Hide Forgot
Description of problem: 1. Upload an object 2. Replicator runs 3. Upload another object that uses the same partition but different suffix 4. Loose a disk before replicator touched this partition, replace it 5. Run replicators again Object suffix from #1 will be replicated, object suffixes from #2 won't. 10% of the hashes will be outdated and updated on every replicator run. However, the order of partitions are randomized, and this means that it could require more than 10 replicator runs before a hashes.pkl is fixed, while others will be updated much more often. This should be more deterministic. In fact it is very likely that it takes 50..70 replication cycles until this is fixed, depending on the partition count per replicator. See upstream bugs for more details: https://bugs.launchpad.net/swift/+bug/1634967 https://bugs.launchpad.net/swift/+bug/1644807 Version-Release number of selected component (if applicable): Mitaka, Newton (OSP9 & OSP10) How reproducible: Always Steps to Reproduce: See above. Actual results:See above. Expected results: All hashesh.pkl updated after the 10th replication pass.
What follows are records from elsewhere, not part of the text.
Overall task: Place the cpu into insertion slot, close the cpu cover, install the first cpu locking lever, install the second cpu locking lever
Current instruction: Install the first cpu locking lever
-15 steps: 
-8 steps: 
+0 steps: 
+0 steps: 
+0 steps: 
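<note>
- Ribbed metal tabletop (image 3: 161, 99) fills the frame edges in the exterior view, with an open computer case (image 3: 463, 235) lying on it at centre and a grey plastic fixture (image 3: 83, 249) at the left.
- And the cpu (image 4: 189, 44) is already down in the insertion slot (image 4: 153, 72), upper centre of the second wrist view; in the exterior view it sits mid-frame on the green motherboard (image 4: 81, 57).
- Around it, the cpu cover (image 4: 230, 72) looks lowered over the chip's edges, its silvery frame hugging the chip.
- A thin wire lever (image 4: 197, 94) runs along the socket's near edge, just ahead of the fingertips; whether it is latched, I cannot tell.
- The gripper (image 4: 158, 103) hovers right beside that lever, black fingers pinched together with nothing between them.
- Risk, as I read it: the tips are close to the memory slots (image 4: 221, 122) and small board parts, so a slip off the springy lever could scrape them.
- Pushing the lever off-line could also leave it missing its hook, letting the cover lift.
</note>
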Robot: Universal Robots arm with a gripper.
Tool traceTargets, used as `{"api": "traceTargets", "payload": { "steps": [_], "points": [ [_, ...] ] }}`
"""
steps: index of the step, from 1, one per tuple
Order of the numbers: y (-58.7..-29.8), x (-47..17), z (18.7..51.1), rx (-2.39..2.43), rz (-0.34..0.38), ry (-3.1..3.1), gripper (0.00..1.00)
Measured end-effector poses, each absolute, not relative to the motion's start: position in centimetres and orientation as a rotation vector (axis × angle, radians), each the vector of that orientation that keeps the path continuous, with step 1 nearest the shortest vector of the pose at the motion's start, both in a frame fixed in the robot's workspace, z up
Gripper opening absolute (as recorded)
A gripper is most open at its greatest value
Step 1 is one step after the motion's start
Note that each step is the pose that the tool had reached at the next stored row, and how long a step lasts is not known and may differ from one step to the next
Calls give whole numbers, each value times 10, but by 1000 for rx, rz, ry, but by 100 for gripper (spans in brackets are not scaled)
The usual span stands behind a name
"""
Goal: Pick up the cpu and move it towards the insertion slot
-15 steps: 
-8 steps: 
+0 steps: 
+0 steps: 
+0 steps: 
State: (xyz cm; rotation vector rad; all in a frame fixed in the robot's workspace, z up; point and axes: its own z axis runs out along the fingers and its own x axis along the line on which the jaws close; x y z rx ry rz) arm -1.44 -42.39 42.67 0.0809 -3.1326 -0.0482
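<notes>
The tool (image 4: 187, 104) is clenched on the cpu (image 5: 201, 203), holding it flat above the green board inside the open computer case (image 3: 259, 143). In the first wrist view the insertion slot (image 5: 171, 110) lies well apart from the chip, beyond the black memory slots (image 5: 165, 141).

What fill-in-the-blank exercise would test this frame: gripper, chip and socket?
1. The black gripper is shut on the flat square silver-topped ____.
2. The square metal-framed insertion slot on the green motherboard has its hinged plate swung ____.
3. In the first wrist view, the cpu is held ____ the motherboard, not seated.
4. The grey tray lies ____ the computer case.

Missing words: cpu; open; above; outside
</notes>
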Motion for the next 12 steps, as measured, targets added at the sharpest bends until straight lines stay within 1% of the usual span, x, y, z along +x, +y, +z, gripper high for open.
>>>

The bug in the hashes.pkl has been fixed on master, and backports have been submitted for review: https://review.openstack.org/#/q/Ie2700f6e6171f2ecfa7d07b0f18b79e90cbf1c8a,n,z The fix to make the invalidation of the hashes.pkl deterministic is ready for review on master: https://review.openstack.org/#/c/402376/ IMO both patches are critical, and we need to backport them both for Mitaka and Newton & publish updated rpms quickly. Thoughts?
Requires backports through 9.0 when repaired upstream.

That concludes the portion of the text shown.